Dataset entries
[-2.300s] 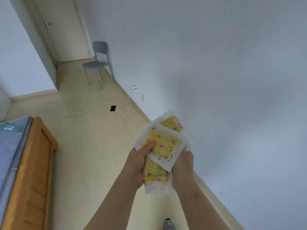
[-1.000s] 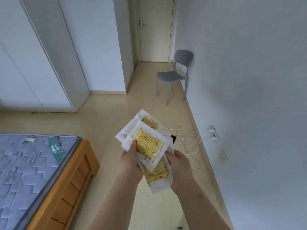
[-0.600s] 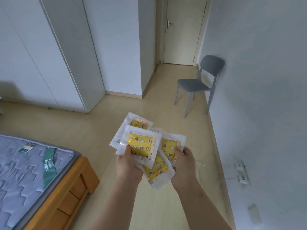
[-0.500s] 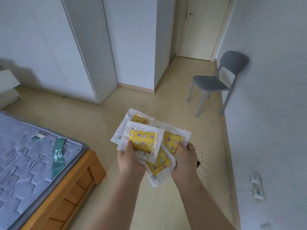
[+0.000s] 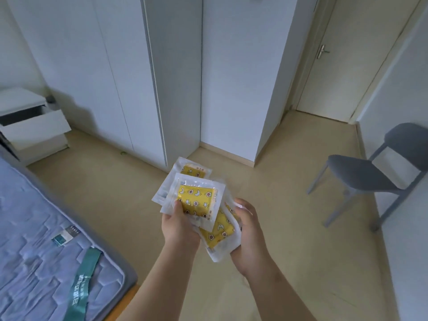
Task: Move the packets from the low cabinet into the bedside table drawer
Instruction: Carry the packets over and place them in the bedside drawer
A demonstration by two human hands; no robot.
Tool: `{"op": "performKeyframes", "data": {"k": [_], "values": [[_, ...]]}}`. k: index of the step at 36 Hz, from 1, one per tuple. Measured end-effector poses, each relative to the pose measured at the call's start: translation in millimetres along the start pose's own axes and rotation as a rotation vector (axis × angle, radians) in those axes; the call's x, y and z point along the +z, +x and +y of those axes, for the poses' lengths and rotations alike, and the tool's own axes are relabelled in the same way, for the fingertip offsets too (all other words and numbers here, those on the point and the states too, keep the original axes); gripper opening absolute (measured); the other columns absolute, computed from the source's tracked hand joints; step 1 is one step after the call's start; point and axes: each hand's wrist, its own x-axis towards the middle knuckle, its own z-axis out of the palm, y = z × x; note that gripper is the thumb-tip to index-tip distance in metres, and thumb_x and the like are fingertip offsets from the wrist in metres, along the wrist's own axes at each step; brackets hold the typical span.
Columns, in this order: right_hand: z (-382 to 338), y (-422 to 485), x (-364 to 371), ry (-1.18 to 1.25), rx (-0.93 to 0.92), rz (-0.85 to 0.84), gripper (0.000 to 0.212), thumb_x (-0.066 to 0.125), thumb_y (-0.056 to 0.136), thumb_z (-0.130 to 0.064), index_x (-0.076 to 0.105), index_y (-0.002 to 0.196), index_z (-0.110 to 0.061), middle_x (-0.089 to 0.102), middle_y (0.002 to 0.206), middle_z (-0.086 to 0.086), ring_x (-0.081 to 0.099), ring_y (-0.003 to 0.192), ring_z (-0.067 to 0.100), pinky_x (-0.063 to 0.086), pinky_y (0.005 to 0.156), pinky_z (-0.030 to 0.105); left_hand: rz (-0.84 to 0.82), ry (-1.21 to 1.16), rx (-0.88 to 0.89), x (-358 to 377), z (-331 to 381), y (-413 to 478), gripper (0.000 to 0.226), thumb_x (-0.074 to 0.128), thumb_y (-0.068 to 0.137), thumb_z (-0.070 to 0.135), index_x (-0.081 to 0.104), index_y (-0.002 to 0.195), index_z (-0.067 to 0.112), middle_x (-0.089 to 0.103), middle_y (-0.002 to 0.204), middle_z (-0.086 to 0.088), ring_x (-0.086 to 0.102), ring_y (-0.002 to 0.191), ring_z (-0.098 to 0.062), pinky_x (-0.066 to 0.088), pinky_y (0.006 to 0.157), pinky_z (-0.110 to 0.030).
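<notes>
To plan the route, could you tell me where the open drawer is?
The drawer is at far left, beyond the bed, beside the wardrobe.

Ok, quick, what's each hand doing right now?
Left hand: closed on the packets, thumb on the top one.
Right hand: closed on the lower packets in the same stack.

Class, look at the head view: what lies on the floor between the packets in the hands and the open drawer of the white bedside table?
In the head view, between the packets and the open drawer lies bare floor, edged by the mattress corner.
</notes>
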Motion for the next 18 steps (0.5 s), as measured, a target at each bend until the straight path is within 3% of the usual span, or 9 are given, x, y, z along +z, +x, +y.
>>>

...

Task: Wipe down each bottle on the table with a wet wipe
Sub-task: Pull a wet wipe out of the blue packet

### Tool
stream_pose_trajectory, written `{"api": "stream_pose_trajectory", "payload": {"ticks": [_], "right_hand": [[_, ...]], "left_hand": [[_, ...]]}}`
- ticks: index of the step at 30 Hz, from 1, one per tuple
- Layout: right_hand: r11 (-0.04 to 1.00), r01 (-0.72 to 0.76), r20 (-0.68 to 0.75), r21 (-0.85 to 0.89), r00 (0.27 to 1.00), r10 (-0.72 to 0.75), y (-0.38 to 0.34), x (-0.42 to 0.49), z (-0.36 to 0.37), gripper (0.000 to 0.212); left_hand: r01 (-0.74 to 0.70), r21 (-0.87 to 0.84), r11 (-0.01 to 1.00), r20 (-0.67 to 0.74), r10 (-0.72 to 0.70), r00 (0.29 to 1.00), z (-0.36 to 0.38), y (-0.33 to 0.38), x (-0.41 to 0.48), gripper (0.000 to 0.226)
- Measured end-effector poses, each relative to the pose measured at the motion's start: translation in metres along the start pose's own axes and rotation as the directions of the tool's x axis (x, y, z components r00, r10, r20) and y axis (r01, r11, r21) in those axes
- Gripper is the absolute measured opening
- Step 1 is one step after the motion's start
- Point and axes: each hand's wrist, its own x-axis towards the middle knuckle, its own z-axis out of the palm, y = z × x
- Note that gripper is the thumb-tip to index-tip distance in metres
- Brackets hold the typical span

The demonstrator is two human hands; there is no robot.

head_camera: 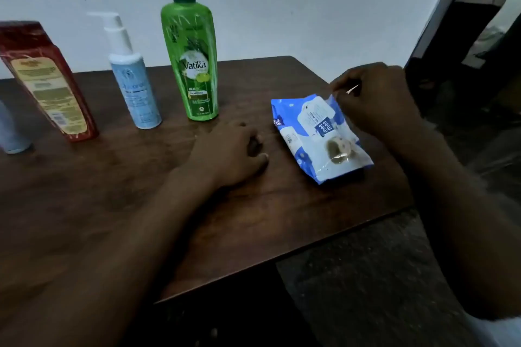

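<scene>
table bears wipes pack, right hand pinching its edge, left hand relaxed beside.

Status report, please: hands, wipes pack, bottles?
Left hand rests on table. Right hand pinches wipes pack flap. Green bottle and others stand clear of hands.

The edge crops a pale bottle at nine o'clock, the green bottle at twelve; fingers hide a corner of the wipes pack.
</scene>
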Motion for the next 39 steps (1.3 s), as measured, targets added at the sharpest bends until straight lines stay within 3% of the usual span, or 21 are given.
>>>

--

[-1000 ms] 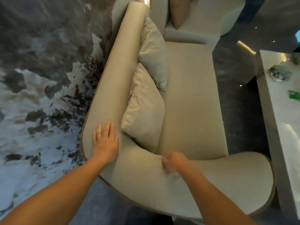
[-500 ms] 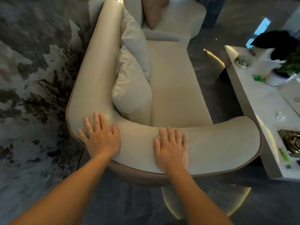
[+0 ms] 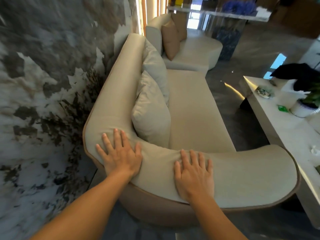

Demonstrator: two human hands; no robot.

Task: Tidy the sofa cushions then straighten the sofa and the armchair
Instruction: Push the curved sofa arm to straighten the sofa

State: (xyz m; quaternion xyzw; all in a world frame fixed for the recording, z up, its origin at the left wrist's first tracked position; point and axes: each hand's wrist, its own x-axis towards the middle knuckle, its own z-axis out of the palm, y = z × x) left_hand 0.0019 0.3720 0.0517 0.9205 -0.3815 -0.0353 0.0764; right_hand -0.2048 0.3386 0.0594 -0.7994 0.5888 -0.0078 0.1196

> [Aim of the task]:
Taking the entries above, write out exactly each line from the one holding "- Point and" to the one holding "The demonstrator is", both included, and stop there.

> [Exercise solution]:
- Point and axes: each hand's wrist, its own x-axis towards the middle knuckle, its own z-axis out of the palm, y = z × x
- Note that gripper is the thumb-tip to index-tip distance in metres
- Brackets hold the typical span

The demonstrator is two human hands; there is no robot.

There's no more to this exercise.